Administrative detention is an extreme measure meant to be adopted rarely and with moderation. Detainees are held indefinitely without charge or trial — without any way to defend themselves.

The Israeli army and Shin Bet Security Service claim Nazzal is affiliated with the Popular Front for the Liberation of Palestine, which Israel views as a terrorist organization. Nazzal repeatedly denied the charge and demanded to either sentenced or released. According to his lawyer, Nazzal was jailed by Israel for his repeated criticism of the Palestinian Authority.

Journalists’ associations worldwide condemned Nazzal’s detention and called for his imminent release.
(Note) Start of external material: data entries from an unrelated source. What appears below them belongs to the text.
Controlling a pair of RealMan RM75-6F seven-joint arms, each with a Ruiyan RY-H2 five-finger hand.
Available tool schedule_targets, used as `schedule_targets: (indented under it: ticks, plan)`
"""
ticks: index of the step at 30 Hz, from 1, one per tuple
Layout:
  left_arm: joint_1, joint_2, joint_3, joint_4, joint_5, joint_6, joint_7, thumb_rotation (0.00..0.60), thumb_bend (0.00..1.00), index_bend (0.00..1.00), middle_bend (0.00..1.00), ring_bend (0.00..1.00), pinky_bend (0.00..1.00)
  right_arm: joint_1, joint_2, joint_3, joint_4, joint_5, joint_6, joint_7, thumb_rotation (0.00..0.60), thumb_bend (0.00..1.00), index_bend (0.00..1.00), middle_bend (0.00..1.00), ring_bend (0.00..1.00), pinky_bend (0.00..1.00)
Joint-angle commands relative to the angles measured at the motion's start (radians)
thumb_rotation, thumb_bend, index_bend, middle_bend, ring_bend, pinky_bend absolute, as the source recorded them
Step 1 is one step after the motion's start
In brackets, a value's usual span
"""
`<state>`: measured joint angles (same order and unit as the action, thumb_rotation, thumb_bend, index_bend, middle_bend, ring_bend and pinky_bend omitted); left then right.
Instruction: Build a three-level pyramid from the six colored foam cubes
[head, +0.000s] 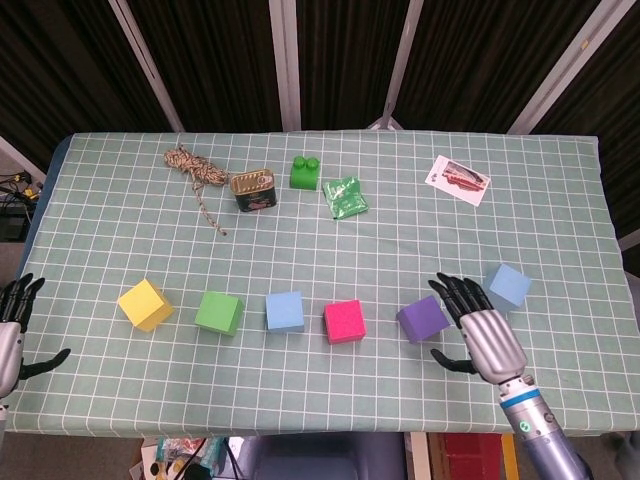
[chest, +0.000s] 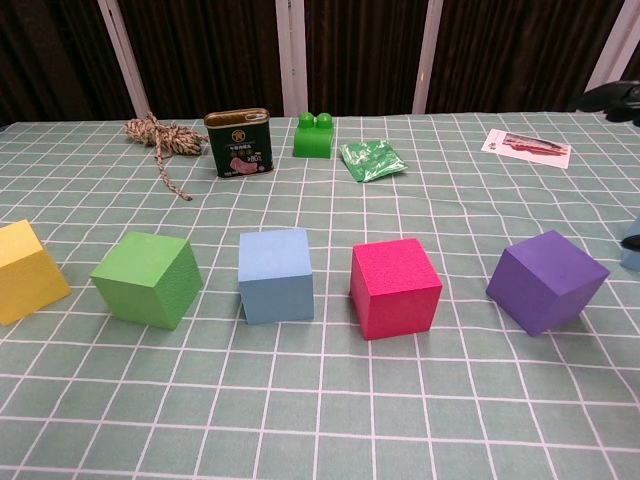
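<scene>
Along the near half of the counter (head: 420, 215) five foam cubes sit in a row, apart from one another: yellow cube (head: 144, 304), green cube (head: 219, 313), blue cube (head: 285, 311), pink cube (head: 344, 321) and purple cube (head: 423, 318). A second, paler blue cube (head: 508, 286) lies further right and slightly farther back, off the row. None is stacked. Just right of the purple cube, between it and the pale blue one, hovers the right robot hand (head: 482, 333), fingers spread, thumb out, holding nothing; I cannot tell whether it touches the purple cube. At the counter's near left edge the left robot hand (head: 10, 335) hangs open too, gripping nothing. Across the far half lie a twine bundle (head: 195, 172), a tin (head: 254, 190), a green brick (head: 305, 172), a green packet (head: 345, 196) and a card (head: 458, 179).
</scene>
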<state>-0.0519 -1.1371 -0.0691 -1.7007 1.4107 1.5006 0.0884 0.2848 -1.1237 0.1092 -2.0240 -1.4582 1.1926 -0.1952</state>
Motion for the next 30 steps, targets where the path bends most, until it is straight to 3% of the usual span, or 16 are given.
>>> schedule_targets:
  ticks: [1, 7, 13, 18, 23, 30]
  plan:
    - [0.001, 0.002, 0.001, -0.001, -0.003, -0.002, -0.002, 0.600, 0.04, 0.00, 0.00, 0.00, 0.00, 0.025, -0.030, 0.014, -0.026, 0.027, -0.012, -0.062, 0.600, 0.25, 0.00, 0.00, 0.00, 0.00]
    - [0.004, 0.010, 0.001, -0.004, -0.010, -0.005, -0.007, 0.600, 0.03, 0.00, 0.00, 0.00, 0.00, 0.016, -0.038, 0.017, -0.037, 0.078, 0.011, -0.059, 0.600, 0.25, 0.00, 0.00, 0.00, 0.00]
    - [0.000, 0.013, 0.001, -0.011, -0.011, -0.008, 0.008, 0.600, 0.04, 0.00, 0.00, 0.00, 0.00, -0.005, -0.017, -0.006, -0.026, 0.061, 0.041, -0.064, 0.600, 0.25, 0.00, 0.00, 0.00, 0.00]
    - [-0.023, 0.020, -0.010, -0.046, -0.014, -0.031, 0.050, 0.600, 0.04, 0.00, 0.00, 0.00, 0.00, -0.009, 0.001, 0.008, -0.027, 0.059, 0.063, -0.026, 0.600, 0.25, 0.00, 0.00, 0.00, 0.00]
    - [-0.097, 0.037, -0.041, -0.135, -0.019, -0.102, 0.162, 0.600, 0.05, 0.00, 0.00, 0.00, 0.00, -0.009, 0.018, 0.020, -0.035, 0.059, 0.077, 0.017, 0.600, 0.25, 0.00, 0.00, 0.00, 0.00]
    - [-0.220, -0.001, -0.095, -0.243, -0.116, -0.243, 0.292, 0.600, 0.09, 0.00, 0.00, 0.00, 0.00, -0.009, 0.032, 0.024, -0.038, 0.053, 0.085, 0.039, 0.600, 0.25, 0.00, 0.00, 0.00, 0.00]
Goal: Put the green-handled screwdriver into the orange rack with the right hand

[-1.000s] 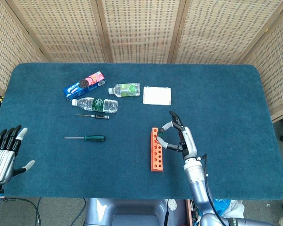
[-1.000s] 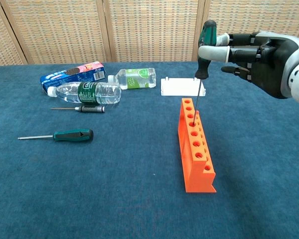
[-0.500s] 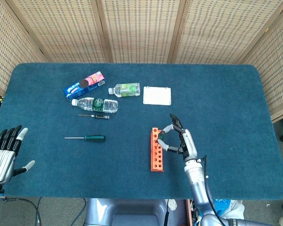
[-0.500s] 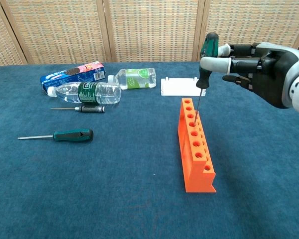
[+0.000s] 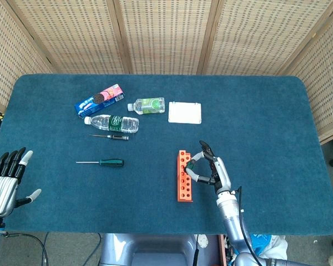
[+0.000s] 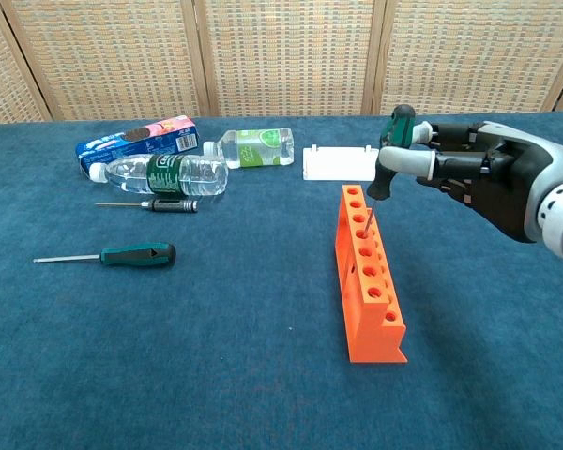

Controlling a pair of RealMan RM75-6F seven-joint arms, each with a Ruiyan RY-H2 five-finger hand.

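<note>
**Lowering the screwdriver into the rack**

Since the earlier frames, the right hand [image 6: 493, 178] had descended, and the green-handled screwdriver with its thin steel shaft [image 6: 387, 161] had sunk further into a hole of the orange plastic rack [image 6: 368, 277]; less bare shaft showed above the rack than before; the left hand [image 5: 4, 183] had stayed at the table's near left edge, fingers apart and holding nothing. The right hand pinched the green handle between thumb and fingers; the tool leaned slightly, its handle tipped away from vertical, its tip inside one of the rack's farther holes. To finish well, the shaft probably needed to be brought upright first, since a tilted shaft could bind on the hole's rim or tip the narrow rack; descent should be slow, and release should come only once the handle rested on the rack's top. A second dark-green-handled screwdriver [image 6: 113, 255] lay on the blue felt tabletop [image 6: 216, 375], well apart from the rack.
</note>
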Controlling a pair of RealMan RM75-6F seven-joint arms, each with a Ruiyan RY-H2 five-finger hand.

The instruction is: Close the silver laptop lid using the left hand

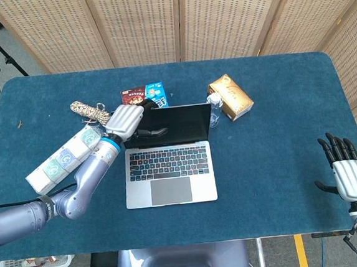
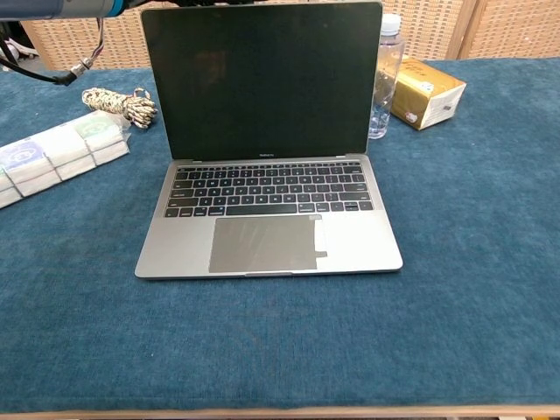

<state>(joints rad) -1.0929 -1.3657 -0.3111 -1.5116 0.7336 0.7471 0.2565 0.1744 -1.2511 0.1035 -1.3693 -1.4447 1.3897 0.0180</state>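
Blue cloth covers the table (image 1: 275, 100), and nearest the robot's body, at the right front edge, the right hand (image 1: 348, 178) hovers with its fingers straight and spread, holding nothing. Mid-table sits the silver laptop (image 1: 169, 172), lid still up and dark screen facing the robot. Off to its left lies a long white packet (image 1: 62, 159) printed with round marks, and past that a coil of speckled rope (image 1: 89, 110). Behind the lid's right corner stands a clear water bottle (image 2: 385, 74), just beside a gold box (image 1: 231, 96). A snack box (image 1: 145, 94) in brown and blue lies behind the lid's left side. The left hand (image 1: 126, 120) reaches over the lid's top left corner, palm down, dark fingers draped across the upper edge, thumb curling in front of the screen, so it rests on the lid rather than clamping it.
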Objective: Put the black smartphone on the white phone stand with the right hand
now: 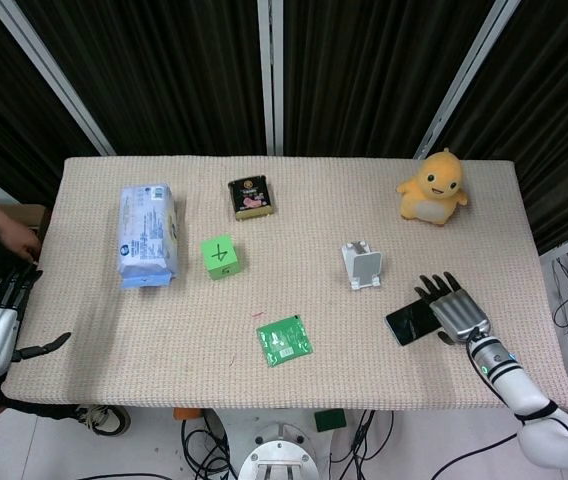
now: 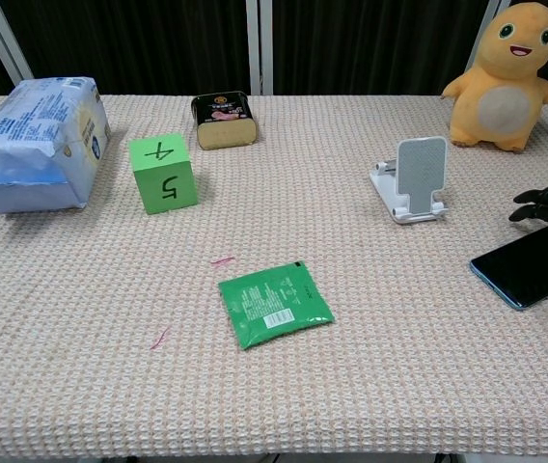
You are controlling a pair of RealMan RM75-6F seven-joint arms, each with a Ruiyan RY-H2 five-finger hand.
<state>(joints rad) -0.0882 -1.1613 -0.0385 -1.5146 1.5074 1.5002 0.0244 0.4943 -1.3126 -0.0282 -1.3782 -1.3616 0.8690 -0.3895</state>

In response to the army’s decision, Phillipe Leruth, the president of the International Federation of Journalists, said that “Israel’s policy of administrative detention is a violation of human rights, of the right to a fair trial, and the presumption of innocence. We are very disturbed by the fact that Israeli authorities continue with this policy and extends it without limits.”

Palestinian journalists protest in solidarity with their colleague Omar Nazzal, who was put in administrative detention in late April, April 29, 2016. (Flash90)

Palestinian journalists protest in solidarity with their colleague Omar Nazzal, who was put in administrative detention in late April, April 29, 2016. (Flash90)

After 10 months of administrative detention, it appears that the army no longer views Omar Nazzal as a dangerous threat — just like countless other administrative detainees who sit in prison for months, if not years.

Israel continues to hold four other Palestinian journalists in administrative detention: Muhammad al-Qeeq (this is his second time under administrative detention; he was previously released following a hunger strike, but was arrested again), Osama Shaheen (who ran a Palestinian radio station shut down by the army) Hassan Safadi, and Nidal Abu-Akar.

Due to the relatively high number of Palestinian journalists in administrative detention, the Union of Israeli Journalists (UIJ) began to take active steps on the issue, including organizing a conference on administrative detention. Full disclosure: I am a member of the UIJ General Secretariat, and am in charge of the team in charge of organizing the conference.